§ **About this task**:
Please reproduce all of the listing below exactly and drop its images.

§ **Data segment**:
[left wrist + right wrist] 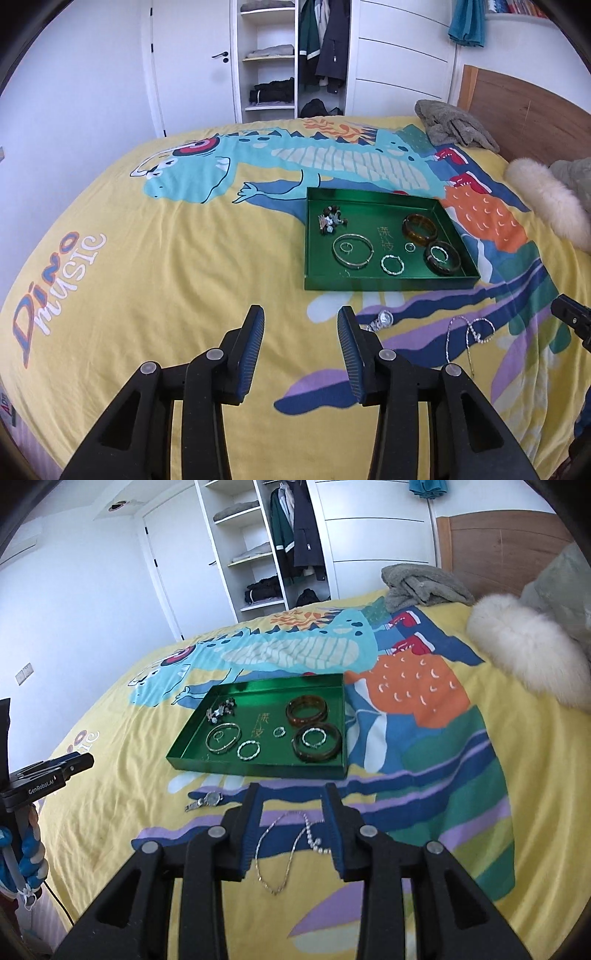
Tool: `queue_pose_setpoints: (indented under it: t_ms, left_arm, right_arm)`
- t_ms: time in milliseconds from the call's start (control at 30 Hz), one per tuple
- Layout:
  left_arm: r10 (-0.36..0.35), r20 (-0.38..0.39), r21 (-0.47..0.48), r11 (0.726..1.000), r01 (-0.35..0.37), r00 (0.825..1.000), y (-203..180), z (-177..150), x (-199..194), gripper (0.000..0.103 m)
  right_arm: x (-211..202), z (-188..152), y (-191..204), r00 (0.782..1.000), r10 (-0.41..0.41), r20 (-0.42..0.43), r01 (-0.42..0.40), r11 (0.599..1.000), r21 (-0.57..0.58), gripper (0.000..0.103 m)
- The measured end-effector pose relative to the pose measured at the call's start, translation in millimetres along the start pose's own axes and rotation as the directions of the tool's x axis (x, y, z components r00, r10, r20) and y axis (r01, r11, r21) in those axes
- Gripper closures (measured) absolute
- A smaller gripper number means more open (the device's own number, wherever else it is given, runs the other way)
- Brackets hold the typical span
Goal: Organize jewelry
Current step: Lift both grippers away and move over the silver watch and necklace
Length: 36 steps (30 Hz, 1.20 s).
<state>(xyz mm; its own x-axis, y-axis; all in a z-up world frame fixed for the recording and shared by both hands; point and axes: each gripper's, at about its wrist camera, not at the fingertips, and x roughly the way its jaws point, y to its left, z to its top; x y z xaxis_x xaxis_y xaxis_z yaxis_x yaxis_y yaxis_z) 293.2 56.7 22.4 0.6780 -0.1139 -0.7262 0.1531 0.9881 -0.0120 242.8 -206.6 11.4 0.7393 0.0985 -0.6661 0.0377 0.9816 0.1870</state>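
A green tray [388, 285] [258, 770] lies on the bed with several bangles, rings and a dark beaded piece [330, 220] inside. A silver watch [380, 320] [207, 800] lies on the bedspread just in front of the tray. A silver chain necklace [469, 332] [286, 845] lies to its right. My left gripper [301, 325] is open and empty, above the bedspread, with the watch beside its right finger. My right gripper [291, 801] is open and empty, its fingers either side of the necklace.
The bed has a yellow dinosaur bedspread [147, 277]. A grey blanket [454, 123], a white fluffy cushion [550, 199] and a wooden headboard [524, 107] are at the far right. An open wardrobe [291, 55] stands behind the bed.
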Motion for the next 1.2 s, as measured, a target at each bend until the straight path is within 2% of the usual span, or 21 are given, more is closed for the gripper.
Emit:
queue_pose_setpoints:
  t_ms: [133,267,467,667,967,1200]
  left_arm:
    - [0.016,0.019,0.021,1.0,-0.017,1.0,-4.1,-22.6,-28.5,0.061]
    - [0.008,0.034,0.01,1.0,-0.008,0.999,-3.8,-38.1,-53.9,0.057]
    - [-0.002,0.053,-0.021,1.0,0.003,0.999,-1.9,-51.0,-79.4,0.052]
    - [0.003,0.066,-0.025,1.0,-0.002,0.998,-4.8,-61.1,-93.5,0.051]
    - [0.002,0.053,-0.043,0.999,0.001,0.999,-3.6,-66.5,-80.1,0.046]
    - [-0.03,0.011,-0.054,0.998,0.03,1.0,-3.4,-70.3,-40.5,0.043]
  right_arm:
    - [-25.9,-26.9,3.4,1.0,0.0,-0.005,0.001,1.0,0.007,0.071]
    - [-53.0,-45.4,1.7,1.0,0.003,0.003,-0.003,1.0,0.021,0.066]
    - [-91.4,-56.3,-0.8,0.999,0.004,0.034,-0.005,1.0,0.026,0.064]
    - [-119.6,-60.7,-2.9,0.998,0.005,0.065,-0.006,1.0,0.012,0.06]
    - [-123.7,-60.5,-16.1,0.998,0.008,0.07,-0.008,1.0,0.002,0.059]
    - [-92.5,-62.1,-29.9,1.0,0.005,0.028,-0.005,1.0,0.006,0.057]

§ **Exercise answer**:
[left wrist + right wrist] 
Tool: `queue_pose_setpoints: (indented under it: t_ms, left_arm, right_arm)`
- t_ms: time in milliseconds from the call's start (control at 30 Hz), one per tuple
- Layout:
  left_arm: r10 (-0.36..0.35), r20 (-0.38..0.39), r21 (-0.47..0.48), r11 (0.726..1.000), r01 (-0.35..0.37), r00 (0.825..1.000), y (-203..180), z (-177..150), x (-199..194), gripper (0.000..0.103 m)
  right_arm: x (-211..202), z (-188..152), y (-191..204), r00 (0.782..1.000), r10 (-0.41..0.41), r20 (-0.42..0.43), r01 (-0.42..0.40), r11 (0.599..1.000), r21 (-0.57..0.58), gripper (0.000..0.103 m)
- The measured end-effector pose relative to the pose measured at the call's start, translation in millimetres along the start pose's own axes and rotation as the directions of the tool's x axis (x, y, z components r00, r10, r20) and y axis (r01, r11, r21) in those axes
- Gripper closures (measured) absolute
- A smaller gripper number means more open (the device's own number, wherever else it is given, runs the other way)
- Brackets hold the typical span
Goal: Organize jewelry
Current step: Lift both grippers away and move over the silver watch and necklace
Length: 36 steps (30 Hz, 1.20 s).
<state>(xyz mm; its own x-axis, y-axis; all in a z-up world frame fixed for the recording and shared by both hands; point and axes: each gripper's, at about its wrist camera, not at the fingertips, and x roughly the way its jaws point, y to its left, z to its top; x y z xaxis_x xaxis_y xaxis_z yaxis_x yaxis_y yaxis_z) 293.2 56.7 22.4 0.6780 -0.1139 -0.7262 0.1531 0.9881 -0.0120 242.8 -206.6 11.4 0.7393 0.0985 -0.6661 0.0377 0.9816 0.1870</state>
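A green tray [388, 285] [258, 770] lies on the bed with several bangles, rings and a dark beaded piece [330, 220] inside. A silver watch [380, 320] [207, 800] lies on the bedspread just in front of the tray. A silver chain necklace [469, 332] [286, 845] lies to its right. My left gripper [301, 325] is open and empty, above the bedspread, with the watch beside its right finger. My right gripper [291, 801] is open and empty, its fingers either side of the necklace.
The bed has a yellow dinosaur bedspread [147, 277]. A grey blanket [454, 123], a white fluffy cushion [550, 199] and a wooden headboard [524, 107] are at the far right. An open wardrobe [291, 55] stands behind the bed.
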Motion for the next 1.2 s, as measured, a target at each bend until the straight path is within 2% of the usual span, or 21 are given, more is closed for the gripper.
Emit:
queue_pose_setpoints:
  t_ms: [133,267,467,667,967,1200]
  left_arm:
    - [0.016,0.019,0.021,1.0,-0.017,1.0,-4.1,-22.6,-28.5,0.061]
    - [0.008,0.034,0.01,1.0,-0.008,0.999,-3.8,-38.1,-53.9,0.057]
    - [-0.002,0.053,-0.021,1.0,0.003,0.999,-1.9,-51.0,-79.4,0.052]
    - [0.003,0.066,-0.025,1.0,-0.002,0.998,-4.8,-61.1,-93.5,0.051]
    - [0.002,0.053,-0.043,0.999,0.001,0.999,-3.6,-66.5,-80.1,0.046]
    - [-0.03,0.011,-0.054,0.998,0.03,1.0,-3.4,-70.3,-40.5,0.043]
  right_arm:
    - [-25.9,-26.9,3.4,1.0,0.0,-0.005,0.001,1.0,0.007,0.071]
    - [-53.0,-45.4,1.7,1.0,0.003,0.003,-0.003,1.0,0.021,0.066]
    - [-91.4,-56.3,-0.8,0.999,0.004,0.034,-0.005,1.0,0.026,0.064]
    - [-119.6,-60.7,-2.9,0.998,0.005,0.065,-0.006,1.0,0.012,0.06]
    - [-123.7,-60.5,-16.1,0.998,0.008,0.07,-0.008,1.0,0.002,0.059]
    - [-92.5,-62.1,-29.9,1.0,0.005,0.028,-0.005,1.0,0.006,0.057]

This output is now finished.